■ Exercise details:
Whenever a picture appears in the data, skip it and write out all other material exactly.
# # # # #
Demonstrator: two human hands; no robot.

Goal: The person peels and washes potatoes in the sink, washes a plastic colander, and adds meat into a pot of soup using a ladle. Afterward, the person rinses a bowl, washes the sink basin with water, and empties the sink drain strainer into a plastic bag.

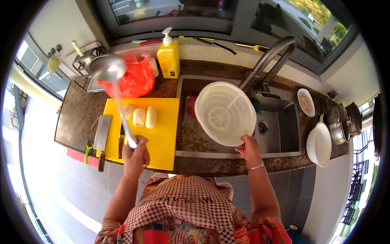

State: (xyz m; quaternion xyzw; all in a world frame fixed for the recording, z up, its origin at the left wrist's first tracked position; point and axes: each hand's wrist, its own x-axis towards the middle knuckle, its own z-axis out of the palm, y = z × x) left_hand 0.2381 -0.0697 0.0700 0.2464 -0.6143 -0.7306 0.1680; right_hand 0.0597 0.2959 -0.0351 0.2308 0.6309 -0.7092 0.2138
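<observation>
My left hand is closed around the handle of a metal ladle, whose bowl is raised over the far left counter. My right hand grips the near rim of a white plastic colander, tilted above the sink; nothing shows inside it. Below the ladle lies a yellow cutting board with three pale peeled vegetable pieces. A cleaver rests at its left edge. The small knife beside my left hand is partly hidden by the ladle handle.
Peelings lie in the left basin. A green peeler is at the counter's front edge. Behind the board stand a red plastic bag and a yellow pump bottle. The faucet arches nearby. At right are a white bowl and pot.
</observation>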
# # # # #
■ Reply:
Demonstrator: two human hands; no robot.

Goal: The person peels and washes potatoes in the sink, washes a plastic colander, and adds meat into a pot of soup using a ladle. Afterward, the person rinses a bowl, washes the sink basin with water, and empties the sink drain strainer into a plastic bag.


State: (xyz m; quaternion xyzw; all in a world frame fixed for the recording, z up, its origin at the left wrist's first tracked position; point and axes: each hand's wrist, its own x-axis towards the middle knuckle, its own z-axis out of the palm, y = z × x) left_hand 0.2381 -0.0697 0.0700 0.2464 -0.6143 -0.7306 0.1680; right_hand 0.0597 0.2959 -0.0351 0.2308 0.6309 -0.7092 0.2138
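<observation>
My left hand is closed around the handle of a metal ladle, whose bowl is raised over the far left counter. My right hand grips the near rim of a white plastic colander, tilted above the sink; nothing shows inside it. Below the ladle lies a yellow cutting board with three pale peeled vegetable pieces. A cleaver rests at its left edge. The small knife beside my left hand is partly hidden by the ladle handle.
Peelings lie in the left basin. A green peeler is at the counter's front edge. Behind the board stand a red plastic bag and a yellow pump bottle. The faucet arches nearby. At right are a white bowl and pot.
</observation>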

Nothing else is needed for this exercise.